In time the clear tropical sea that dominated the early Carboniferous became increasingly choked with mud, silt and sand brought in by large rivers draining upland areas to the north. When a river empties into the sea, the sediment may build a delta. Deltas are complex environments and are shaped by the interaction of waves, tides and river activity. Over time sediment is deposited at the coastline and the delta is built up above sea level into a system of channels with intervening swampy areas, similar to the Mississippi delta, Gulf of Mexico today. During the Carboniferous, large distributary channels carrying sand and mud were interspersed with floodplains and swamps dominated by muds and silts. The soft delta sands and muds eventually hardened into sandstone and mudstone, which now contain features such as ripples, cross-bedding, feeding traces of ancient creatures and abundant plant fossil remains. The floodplain and swamps are dominated by mudstones and siltstones and coals (e.g Tanhill coal seam of the Millstone Grit Group). The name Carboniferous means ‘coal-bearing’ due to the occurrence of coal in many sections of the stratigraphy around the UK. The occurrence of coal deposits owes their existence to the abundant woody tissues and bark-bearing trees.

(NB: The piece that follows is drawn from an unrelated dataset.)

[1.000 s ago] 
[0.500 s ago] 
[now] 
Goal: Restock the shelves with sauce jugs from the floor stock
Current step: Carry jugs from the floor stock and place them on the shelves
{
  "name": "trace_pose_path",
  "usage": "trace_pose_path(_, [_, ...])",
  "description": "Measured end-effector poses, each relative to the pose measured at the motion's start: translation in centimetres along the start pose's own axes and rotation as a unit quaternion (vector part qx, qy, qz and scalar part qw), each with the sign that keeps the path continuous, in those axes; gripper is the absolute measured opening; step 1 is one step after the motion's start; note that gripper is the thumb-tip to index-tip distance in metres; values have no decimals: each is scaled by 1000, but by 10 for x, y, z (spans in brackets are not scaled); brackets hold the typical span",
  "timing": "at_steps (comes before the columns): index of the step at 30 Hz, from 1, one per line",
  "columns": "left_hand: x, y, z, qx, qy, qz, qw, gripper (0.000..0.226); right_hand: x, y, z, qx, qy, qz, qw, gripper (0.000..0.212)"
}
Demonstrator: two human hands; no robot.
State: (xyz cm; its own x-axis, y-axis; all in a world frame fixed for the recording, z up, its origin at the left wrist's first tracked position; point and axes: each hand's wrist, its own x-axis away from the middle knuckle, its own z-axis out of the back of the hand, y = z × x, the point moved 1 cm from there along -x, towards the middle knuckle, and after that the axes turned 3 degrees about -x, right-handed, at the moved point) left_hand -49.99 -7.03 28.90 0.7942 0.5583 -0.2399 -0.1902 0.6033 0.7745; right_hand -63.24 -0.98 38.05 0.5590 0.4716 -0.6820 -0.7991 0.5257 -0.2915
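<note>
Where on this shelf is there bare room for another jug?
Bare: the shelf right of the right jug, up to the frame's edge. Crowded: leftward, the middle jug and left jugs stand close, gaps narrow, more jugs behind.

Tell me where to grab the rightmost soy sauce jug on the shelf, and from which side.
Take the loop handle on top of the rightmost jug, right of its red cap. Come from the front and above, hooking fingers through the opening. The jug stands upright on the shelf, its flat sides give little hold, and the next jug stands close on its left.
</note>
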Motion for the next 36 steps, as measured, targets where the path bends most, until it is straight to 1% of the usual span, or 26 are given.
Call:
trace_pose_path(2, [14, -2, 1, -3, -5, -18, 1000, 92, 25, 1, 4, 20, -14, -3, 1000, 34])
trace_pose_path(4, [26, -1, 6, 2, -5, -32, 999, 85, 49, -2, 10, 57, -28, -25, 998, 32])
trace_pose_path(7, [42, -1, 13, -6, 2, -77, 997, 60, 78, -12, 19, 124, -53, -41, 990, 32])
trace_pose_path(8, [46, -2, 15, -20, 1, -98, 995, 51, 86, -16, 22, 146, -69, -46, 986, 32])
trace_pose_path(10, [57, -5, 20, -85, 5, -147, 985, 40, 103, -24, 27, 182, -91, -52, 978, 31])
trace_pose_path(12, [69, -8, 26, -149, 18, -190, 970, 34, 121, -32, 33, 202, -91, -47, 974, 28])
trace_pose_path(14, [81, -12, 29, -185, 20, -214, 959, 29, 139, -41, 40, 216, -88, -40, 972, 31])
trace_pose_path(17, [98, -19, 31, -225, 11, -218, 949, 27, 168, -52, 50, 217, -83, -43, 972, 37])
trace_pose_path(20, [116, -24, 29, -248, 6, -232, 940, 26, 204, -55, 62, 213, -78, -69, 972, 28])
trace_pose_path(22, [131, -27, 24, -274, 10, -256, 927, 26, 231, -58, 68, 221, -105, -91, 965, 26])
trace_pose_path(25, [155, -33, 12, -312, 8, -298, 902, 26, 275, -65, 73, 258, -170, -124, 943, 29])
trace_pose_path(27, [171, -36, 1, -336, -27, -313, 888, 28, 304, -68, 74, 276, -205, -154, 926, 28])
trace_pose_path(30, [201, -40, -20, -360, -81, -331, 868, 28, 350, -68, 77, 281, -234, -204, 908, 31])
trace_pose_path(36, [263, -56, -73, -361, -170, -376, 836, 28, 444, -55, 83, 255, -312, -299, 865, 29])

Plants in the Carboniferous were lush and extensive, growing to sizes that are not reached today. There were no flowering plants, but large trees and ferns were common. The descendants of some Carboniferous plants can still be seen today. The Carboniferous lycophytes of the order Lepidodendrales, which are cousins (but not ancestors) of the tiny club-moss (2-3cm high) of today, were huge trees with trunks 30m high and up to 1.5m in diameter. These included Lepidodendron (giant club moss trees). So vigorous is the growth of these ancient trees that they seemed to have sucked much of the carbon dioxide out of the atmosphere, producing a surfeit of oxygen. Oxygen levels were higher during this time than at any other time in the history of the Earth and partly accounts for the occurrence of giant dragonflies and millipedes. But as great masses of dead plants became buried in swamps and out of contact with oxygen, the level of carbon dioxide in the atmosphere actually dropped. The world during the Carboniferous gradually became cooler.
Lepidodendron is distinctive in having diamond-shaped leaf attachment scars. As the tree grew, new leaves formed at the top and the old ones dropped off, leaving diamond-shaped pits that look like the scales of a reptile and hence it is also called the ‘scale tree’.
Tree-sized horsetails (Calamites) grew in the coal swamps. They are relatives of modern horsetails but looked more like a pine tree and grew up to about 15m. Calamites had upright stems that were woody and interconnected by an underground runner, however, the central part of the stem was hollow, and fossils are commonly preserved as casts of this hollow central portion. It is a commonly encountered fossil throughout much of Swaledale, but restricted only to the sandstones and mudstones of the swampy deltaic conditions that existed. Many samples can be found in the stream sections throughout Swaledale.